**What you should do:**
Below are several entries. Transcribe exactly those lines that fall from the one with "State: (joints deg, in" through the one with "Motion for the", end lines included.

Stored items from a collection
.....
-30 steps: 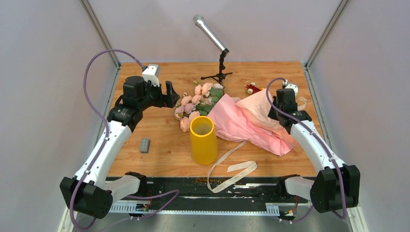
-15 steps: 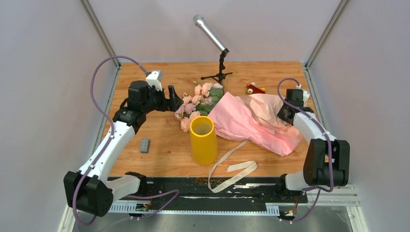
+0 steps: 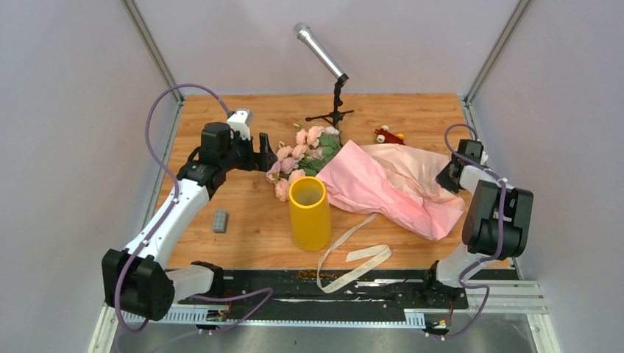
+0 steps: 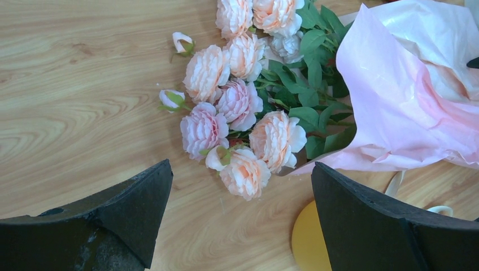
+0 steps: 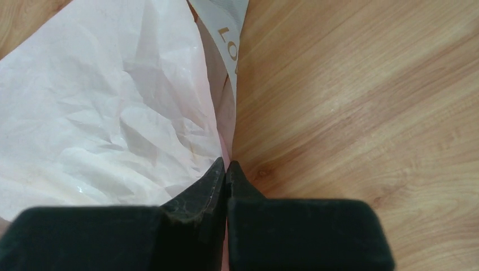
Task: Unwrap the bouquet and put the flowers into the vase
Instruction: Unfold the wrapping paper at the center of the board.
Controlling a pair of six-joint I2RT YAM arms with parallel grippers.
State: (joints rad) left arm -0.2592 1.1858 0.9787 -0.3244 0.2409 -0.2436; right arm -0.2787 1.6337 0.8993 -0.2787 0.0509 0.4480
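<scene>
Where grey walls (image 3: 66, 110) rise, wooden table (image 3: 254, 213), vase (image 3: 309, 217)

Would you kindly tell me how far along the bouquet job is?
Done: the ribbon lies loose by the front edge. In hand: the right gripper pinches the wrapping paper; the left gripper hangs open over the flowers. Left: unwrap fully, fill the empty vase.

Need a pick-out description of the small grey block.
Find the yellow vase standing on the wooden table. Left of it in the top view, alone on bare wood, lies the grey block. It is the only small grey rectangular thing.
</scene>
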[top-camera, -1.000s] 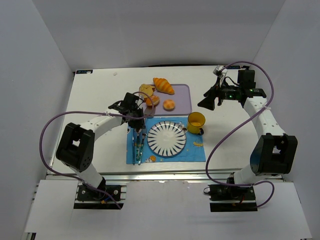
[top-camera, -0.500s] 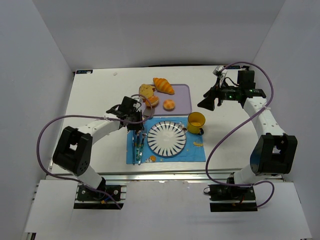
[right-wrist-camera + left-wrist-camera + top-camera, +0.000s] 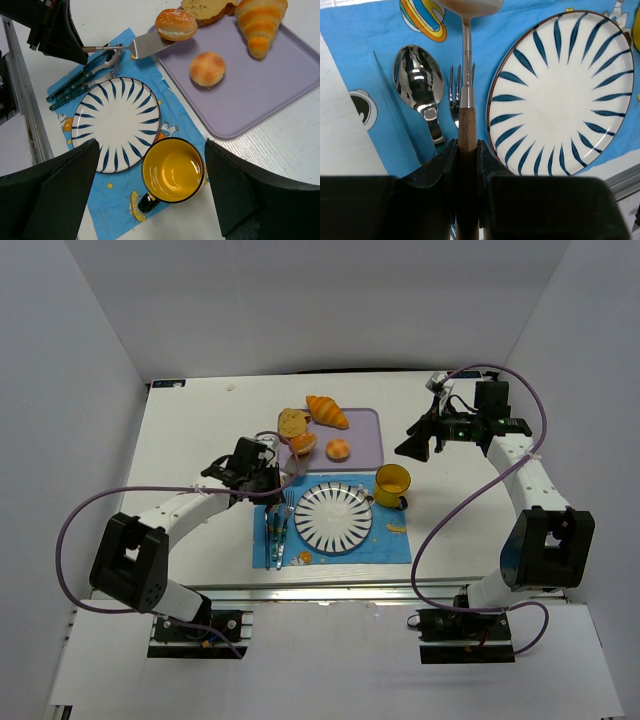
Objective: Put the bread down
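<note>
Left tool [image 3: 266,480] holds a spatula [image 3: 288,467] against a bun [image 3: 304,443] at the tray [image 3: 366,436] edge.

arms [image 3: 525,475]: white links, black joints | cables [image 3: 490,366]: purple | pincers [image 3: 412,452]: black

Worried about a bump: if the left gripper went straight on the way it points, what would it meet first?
The left gripper is shut on a spatula whose blade tip is at the orange-and-white bun on the purple tray; that bun would probably be pushed first.
</note>
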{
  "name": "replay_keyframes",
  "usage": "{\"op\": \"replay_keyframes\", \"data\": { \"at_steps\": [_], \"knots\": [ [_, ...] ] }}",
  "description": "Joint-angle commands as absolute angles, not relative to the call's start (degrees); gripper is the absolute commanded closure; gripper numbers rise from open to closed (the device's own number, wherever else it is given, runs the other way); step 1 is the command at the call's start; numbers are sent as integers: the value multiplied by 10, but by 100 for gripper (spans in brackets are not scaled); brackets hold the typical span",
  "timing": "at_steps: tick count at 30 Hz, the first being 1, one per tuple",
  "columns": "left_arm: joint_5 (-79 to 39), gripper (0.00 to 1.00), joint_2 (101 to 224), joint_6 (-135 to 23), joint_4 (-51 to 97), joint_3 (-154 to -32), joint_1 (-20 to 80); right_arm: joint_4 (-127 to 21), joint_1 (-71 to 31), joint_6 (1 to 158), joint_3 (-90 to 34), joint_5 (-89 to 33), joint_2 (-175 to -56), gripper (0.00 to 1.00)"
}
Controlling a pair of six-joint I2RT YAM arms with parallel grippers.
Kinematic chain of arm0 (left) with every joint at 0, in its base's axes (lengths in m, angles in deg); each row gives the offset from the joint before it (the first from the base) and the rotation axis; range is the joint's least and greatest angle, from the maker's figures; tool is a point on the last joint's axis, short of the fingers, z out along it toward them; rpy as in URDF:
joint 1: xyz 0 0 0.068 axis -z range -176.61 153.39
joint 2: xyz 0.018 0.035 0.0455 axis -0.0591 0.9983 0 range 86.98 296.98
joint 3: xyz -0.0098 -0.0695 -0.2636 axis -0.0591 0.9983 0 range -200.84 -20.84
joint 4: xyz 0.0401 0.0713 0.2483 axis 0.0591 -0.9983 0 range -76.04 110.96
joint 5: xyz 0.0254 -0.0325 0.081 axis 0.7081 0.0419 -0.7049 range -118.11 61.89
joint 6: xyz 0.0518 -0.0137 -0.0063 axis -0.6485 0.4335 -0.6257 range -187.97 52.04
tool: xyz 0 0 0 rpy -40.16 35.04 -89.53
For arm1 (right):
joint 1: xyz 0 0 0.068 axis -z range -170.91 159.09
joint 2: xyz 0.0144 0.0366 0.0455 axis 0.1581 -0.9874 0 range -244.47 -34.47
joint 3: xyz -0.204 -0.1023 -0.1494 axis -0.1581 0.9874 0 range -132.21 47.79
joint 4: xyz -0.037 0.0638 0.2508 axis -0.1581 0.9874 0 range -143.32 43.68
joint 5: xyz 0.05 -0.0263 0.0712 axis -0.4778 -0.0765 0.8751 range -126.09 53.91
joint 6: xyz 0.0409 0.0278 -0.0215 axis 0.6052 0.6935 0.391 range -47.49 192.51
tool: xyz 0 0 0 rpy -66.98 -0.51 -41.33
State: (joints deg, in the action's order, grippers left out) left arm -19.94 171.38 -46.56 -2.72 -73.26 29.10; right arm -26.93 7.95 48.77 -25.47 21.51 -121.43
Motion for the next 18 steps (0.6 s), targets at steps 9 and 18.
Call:
{"op": "replay_keyframes", "data": {
  "at_steps": [9,18],
  "knots": [
    [-181,100,1592,-474,-33,-675,291,-271,81,473,-255,224,-1207,11],
    [-187,100,1533,-470,-42,-630,314,-264,81,465,-254,217,-1206,11]
  ]
}}
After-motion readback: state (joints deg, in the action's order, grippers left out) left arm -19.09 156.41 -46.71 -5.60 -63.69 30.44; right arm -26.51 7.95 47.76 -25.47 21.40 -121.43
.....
**Exercise output:**
State: (joints deg, in the action's order, grippers left out) left arm -19.94 171.38 -46.56 -2.72 -73.26 29.10; right arm -26.93 7.95 48.77 -25.47 21.51 -121.43
Motion for the next 18 steps (0.6 s), targets at steps 9 and 18.

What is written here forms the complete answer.